> _Try it_
Write out the listing exactly, from its first line through the line holding "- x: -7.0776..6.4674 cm", but include none of the pictures.

> _Data segment_
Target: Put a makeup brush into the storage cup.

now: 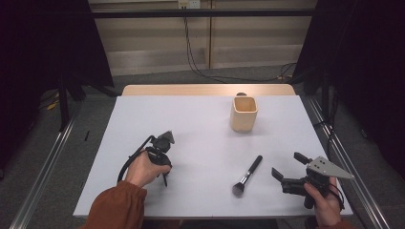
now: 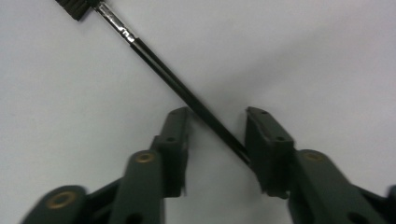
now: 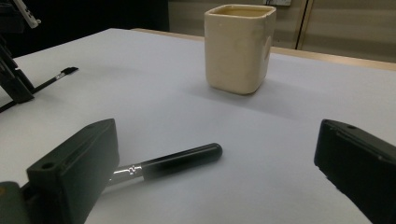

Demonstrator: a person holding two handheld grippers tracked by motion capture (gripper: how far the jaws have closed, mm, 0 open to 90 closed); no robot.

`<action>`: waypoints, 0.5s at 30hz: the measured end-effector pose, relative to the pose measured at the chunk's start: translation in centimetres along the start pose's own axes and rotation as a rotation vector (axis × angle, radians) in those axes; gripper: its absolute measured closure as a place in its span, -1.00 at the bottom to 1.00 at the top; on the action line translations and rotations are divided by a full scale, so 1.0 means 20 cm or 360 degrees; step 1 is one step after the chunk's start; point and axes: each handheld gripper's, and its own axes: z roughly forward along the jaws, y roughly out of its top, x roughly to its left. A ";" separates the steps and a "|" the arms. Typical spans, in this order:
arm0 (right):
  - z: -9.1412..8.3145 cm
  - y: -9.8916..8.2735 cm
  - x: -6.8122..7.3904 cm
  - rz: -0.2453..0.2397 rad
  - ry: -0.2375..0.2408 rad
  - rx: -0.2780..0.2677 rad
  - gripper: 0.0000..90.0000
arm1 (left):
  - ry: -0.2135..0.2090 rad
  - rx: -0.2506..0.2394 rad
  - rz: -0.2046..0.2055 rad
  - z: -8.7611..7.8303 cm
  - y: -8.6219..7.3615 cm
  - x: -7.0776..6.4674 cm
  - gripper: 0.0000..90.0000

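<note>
Upright near the far edge of the table [image 1: 143, 109] stands a cream cup [image 1: 244, 113]; its contents are hidden. Beside the wide-open right gripper [image 1: 288, 166] lies a makeup brush [image 1: 248, 175]. Looking down, the left gripper [image 2: 217, 128] view shows a thin black brush [image 2: 159, 70] lying slantwise between its jaws, touching the right-hand one, not clamped.

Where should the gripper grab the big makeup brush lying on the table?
Probably the black handle of the makeup brush, near its middle, coming straight down with the jaws across it. The brush lies flat, the handle is a straight, even rod, and the bristle head is soft. The right gripper is nearest and open.
</note>
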 end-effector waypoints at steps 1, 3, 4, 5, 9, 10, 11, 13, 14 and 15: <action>0.00 0.00 0.00 0.0000 0.0000 0.0000 -1.00 | -0.0010 -0.0001 0.0000 0.00 0.00 0.01 0.52; 0.00 0.00 0.00 -0.0003 0.0001 0.0003 -1.00 | -0.0014 -0.0006 -0.0001 0.00 -0.01 0.02 0.64; 0.00 0.00 0.00 -0.0001 0.0001 0.0004 -1.00 | -0.0020 -0.0005 0.0003 0.00 -0.01 0.02 0.69; 0.00 0.00 0.00 -0.0001 0.0001 0.0005 -1.00 | -0.0026 -0.0011 0.0003 0.00 -0.01 0.02 0.72; 0.00 0.00 0.00 0.0005 0.0002 0.0003 -1.00 | -0.0013 0.0005 0.0027 0.00 -0.01 0.03 0.80; 0.00 0.00 0.00 0.0005 0.0002 0.0004 -1.00 | -0.0012 0.0006 0.0020 0.00 -0.01 0.02 0.80; 0.00 0.00 0.00 0.0001 0.0001 0.0004 -1.00 | -0.0017 0.0011 0.0016 0.00 -0.01 0.02 0.81; 0.00 0.00 0.00 0.0001 0.0003 0.0004 -1.00 | -0.0034 0.0014 0.0014 0.00 0.00 0.03 0.82; 0.00 0.00 0.00 -0.0001 0.0005 0.0004 -1.00 | -0.0040 0.0014 0.0013 0.00 0.00 0.04 0.84; 0.00 0.00 0.00 -0.0002 0.0006 0.0004 -1.00 | -0.0038 0.0014 0.0018 0.00 0.00 0.04 0.86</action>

> _Result of the exercise_
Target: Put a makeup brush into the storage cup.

now: 
now: 
now: 

Demonstrator: a person holding two handheld grippers tracked by motion capture (gripper: how far the jaws have closed, mm, 0 open to 90 closed); no robot.

`<action>`: waypoints, 0.5s at 30hz: the measured end-effector pose, relative to the pose measured at the chunk's start: translation in centimetres along the start pose's own axes and rotation as a rotation vector (axis × angle, radians) in those axes; gripper: its absolute measured closure as a place in its span, -1.00 at the bottom to 1.00 at the top; on the action line translations and rotations are divided by a full scale, so 1.0 means 20 cm or 360 degrees; step 1 is one step after the chunk's start; point and axes: each handheld gripper's, and its own axes: z roughly forward along the jaws, y roughly out of its top, x roughly to its left. A ";" separates the steps and a "|" the arms. Typical spans, in this order:
arm0 (right):
  - z: -9.1412..8.3145 cm
  - y: -9.8916..8.2735 cm
  - x: -6.8122..7.3904 cm
  - rz: -0.2453..0.2397 rad
  - ry: -0.2375..0.2408 rad
  - rx: -0.2780..0.2677 rad
  - gripper: 0.0000..90.0000
arm1 (left):
  - ry: -0.2135..0.2090 rad
  - rx: -0.2506..0.2394 rad
  - rz: -0.2046..0.2055 rad
  - z: -8.7611..7.8303 cm
  - y: -8.6219..7.3615 cm
  - x: -7.0776..6.4674 cm

The answer is complete.